EXERCISE BRIEF |
Whichever lines of the entries hold the word "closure" should be identified and copied.

== INPUT MATERIAL

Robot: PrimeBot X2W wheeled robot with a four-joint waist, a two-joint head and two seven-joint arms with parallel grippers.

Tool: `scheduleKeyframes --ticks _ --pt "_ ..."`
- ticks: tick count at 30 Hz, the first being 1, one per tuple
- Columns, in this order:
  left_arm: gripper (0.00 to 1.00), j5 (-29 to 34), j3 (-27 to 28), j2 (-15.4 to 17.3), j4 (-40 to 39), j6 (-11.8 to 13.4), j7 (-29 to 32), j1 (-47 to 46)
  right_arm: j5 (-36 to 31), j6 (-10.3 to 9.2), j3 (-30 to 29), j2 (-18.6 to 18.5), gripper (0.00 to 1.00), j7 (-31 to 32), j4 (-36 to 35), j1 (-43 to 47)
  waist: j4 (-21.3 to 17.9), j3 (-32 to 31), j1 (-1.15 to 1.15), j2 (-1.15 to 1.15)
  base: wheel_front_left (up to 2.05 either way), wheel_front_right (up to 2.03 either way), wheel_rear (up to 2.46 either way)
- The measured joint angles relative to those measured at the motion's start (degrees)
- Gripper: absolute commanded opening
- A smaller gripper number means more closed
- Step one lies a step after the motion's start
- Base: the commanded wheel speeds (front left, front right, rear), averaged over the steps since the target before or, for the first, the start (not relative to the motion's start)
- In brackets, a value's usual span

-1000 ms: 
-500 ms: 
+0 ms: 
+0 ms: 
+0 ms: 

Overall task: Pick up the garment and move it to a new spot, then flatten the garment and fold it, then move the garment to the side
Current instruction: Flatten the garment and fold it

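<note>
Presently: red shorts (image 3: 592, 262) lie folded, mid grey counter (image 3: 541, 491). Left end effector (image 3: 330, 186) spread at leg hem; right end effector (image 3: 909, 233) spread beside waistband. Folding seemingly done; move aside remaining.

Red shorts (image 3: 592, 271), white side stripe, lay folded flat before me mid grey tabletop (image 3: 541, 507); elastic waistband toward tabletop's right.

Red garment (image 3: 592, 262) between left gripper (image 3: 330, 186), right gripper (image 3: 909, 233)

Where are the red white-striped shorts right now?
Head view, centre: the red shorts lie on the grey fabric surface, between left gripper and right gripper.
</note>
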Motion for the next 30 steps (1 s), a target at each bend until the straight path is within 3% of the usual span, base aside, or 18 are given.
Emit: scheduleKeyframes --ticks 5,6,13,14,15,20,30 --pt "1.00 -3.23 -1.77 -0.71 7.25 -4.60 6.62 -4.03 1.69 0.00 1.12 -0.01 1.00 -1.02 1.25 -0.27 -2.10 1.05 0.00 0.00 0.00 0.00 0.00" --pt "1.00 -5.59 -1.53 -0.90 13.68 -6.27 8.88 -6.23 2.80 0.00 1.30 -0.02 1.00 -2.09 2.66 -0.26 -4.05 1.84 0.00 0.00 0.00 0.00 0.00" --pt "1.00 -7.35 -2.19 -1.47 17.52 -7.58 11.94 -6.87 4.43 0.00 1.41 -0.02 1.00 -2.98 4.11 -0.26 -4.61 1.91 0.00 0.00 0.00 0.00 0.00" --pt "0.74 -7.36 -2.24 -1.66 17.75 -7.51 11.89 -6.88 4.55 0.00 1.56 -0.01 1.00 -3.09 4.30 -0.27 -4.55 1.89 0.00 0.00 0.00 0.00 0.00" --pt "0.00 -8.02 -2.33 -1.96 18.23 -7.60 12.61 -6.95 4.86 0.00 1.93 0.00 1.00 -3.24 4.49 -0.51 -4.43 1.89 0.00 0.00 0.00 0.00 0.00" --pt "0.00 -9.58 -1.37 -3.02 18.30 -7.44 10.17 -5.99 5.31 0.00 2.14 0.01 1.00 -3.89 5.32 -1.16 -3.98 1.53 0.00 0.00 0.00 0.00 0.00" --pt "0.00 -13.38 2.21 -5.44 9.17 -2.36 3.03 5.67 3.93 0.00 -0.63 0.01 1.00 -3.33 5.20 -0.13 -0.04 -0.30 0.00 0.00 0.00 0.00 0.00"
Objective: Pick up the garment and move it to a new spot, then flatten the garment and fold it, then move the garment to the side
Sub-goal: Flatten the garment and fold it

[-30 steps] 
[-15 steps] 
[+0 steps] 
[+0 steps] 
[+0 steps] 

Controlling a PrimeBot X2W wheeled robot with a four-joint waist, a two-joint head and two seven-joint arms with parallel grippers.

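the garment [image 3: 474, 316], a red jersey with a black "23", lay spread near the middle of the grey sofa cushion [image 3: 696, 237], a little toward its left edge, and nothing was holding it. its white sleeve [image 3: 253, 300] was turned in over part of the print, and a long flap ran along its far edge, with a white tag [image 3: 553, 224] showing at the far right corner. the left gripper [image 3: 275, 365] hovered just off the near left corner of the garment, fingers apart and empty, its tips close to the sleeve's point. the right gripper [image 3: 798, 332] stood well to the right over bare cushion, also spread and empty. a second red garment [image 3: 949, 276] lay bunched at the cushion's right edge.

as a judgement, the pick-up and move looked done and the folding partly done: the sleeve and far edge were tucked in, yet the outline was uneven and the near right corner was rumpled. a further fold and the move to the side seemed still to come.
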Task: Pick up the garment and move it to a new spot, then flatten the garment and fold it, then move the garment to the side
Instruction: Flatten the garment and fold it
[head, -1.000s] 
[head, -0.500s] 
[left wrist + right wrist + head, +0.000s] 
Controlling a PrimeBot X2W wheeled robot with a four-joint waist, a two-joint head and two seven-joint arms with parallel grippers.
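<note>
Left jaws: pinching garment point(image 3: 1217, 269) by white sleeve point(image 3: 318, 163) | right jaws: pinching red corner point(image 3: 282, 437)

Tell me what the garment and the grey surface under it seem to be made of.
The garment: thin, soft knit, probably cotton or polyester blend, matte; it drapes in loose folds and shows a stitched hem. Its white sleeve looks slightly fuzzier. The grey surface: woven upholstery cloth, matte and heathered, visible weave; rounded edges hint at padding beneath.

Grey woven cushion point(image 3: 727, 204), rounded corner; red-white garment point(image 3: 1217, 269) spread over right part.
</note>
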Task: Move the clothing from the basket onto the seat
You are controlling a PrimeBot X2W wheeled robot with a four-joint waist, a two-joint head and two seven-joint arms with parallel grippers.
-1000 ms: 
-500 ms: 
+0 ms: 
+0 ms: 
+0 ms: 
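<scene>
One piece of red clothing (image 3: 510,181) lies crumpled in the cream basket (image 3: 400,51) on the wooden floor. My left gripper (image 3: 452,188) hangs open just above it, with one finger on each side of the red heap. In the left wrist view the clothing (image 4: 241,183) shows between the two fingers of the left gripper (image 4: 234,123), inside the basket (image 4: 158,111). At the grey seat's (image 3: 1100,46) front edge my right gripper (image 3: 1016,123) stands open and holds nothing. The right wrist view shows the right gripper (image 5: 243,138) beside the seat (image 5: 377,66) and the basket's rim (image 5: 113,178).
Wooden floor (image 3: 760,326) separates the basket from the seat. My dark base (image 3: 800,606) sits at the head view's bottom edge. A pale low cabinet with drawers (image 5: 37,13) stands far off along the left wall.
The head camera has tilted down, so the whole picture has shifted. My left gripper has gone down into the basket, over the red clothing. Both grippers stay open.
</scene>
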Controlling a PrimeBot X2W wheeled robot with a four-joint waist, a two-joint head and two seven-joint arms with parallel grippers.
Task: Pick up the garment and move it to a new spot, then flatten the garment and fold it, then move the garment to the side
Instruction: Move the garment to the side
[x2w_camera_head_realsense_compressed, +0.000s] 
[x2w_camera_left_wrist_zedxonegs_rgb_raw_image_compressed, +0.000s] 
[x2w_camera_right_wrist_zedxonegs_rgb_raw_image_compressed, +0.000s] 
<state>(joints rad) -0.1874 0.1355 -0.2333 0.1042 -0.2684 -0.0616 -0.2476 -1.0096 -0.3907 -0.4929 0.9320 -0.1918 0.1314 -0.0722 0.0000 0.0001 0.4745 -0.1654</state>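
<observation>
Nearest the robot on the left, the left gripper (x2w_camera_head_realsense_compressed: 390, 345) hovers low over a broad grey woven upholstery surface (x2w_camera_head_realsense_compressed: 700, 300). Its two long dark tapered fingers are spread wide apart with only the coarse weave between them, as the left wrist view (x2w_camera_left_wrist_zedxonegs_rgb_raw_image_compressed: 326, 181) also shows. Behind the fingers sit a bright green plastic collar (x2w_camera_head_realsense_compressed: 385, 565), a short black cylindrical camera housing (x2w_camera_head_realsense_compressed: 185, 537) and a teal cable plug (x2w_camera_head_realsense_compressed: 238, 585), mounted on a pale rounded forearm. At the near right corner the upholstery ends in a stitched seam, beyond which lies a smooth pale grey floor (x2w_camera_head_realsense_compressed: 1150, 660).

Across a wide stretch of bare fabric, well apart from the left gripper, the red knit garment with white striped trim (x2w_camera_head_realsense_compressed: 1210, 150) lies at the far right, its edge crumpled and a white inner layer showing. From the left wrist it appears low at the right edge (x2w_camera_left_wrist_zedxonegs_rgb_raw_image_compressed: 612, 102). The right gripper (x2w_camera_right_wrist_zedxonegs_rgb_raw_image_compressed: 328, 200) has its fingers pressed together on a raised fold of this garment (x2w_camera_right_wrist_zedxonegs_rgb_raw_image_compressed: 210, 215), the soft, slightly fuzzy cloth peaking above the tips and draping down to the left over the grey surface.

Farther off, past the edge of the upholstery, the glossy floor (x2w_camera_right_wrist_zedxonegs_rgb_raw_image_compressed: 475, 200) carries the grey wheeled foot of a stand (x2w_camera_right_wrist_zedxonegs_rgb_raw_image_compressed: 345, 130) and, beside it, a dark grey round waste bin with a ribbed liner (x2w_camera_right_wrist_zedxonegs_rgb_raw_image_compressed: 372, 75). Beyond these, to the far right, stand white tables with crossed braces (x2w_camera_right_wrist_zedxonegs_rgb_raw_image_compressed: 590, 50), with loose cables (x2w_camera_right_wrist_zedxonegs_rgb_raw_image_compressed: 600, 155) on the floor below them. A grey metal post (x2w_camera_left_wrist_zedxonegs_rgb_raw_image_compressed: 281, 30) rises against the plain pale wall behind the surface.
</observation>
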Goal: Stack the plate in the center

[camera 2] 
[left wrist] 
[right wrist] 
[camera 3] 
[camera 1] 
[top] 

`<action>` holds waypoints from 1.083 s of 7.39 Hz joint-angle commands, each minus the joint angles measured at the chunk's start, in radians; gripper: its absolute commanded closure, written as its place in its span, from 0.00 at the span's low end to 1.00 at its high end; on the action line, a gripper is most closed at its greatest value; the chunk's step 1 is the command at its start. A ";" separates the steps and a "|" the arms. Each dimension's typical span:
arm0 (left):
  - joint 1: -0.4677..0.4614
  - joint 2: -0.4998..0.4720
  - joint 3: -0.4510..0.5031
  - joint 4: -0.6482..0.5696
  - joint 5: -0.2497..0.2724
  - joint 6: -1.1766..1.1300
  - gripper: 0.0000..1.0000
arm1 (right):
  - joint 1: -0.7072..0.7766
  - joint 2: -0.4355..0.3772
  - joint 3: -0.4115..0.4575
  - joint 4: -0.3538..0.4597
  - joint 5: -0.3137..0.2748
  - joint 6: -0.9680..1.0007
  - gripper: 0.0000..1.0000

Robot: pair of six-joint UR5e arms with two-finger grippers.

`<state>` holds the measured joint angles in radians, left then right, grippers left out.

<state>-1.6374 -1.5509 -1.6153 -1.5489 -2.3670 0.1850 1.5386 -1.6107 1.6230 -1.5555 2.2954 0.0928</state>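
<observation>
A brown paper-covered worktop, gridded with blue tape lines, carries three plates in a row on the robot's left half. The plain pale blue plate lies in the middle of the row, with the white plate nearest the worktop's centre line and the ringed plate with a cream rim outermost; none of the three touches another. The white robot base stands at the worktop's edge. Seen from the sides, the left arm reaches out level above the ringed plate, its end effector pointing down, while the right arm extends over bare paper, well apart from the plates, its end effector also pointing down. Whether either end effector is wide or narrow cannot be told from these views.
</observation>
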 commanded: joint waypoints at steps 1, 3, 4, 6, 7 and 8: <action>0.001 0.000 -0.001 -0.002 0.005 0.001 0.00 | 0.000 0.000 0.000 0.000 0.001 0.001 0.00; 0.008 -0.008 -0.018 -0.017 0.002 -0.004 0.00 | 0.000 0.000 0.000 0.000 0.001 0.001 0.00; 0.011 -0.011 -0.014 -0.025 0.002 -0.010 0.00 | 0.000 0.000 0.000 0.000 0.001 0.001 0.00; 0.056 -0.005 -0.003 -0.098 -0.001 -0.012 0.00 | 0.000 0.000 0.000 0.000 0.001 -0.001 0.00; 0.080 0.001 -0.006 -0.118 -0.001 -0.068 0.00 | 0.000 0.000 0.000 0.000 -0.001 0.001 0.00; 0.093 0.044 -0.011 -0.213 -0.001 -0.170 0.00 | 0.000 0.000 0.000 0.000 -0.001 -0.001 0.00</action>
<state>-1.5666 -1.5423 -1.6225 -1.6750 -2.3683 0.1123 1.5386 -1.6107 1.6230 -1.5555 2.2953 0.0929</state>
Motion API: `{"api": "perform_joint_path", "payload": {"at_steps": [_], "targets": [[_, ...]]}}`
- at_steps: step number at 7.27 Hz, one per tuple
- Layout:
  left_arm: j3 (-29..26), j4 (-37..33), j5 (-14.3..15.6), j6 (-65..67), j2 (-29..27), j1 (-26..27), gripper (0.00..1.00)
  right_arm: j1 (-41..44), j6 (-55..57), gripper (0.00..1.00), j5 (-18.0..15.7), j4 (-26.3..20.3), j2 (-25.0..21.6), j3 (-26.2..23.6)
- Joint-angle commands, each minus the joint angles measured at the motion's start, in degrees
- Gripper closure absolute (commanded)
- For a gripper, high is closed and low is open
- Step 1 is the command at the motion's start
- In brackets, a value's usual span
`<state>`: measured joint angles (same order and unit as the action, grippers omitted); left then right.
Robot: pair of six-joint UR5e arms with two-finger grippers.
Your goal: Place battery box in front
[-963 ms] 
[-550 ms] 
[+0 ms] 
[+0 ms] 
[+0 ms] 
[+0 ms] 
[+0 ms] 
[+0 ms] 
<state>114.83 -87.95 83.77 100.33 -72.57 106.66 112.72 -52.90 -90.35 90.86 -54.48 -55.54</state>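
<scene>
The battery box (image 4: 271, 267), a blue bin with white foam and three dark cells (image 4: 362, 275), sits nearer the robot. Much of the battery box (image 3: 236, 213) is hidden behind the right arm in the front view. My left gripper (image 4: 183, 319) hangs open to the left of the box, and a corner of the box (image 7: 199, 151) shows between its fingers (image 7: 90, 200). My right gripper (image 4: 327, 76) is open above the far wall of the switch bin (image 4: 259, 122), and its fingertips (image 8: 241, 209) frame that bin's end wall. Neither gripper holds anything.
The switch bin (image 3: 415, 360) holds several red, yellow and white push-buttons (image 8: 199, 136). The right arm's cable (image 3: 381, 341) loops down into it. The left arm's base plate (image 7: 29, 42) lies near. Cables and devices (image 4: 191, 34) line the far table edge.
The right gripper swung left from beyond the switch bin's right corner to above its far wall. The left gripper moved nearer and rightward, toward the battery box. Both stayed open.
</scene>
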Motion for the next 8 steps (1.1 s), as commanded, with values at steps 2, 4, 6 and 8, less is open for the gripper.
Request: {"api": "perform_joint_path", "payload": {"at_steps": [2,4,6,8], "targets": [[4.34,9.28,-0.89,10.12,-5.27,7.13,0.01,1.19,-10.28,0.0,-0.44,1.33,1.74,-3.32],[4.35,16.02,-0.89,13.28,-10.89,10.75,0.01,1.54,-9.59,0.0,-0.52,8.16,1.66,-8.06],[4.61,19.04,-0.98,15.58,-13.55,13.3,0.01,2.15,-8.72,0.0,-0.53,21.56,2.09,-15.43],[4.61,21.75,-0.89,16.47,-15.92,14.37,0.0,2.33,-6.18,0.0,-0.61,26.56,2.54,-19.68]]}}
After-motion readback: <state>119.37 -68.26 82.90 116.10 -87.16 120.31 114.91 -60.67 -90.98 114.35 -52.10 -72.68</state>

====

WRITTEN SOLUTION |
`<action>` holds waypoints from 1.083 s of 7.39 Hz joint-angle commands, each minus the joint angles measured at the chunk's start, in radians; gripper: its absolute commanded closure, written as its place in its span, from 0.00 at the span's low end to 1.00 at its high end; on the action line, a gripper is most closed at its greatest value; the chunk's step 1 is the command at its start. A ";" separates the steps and a "|" the arms. Each dimension's typical span:
- Gripper closure absolute (commanded)

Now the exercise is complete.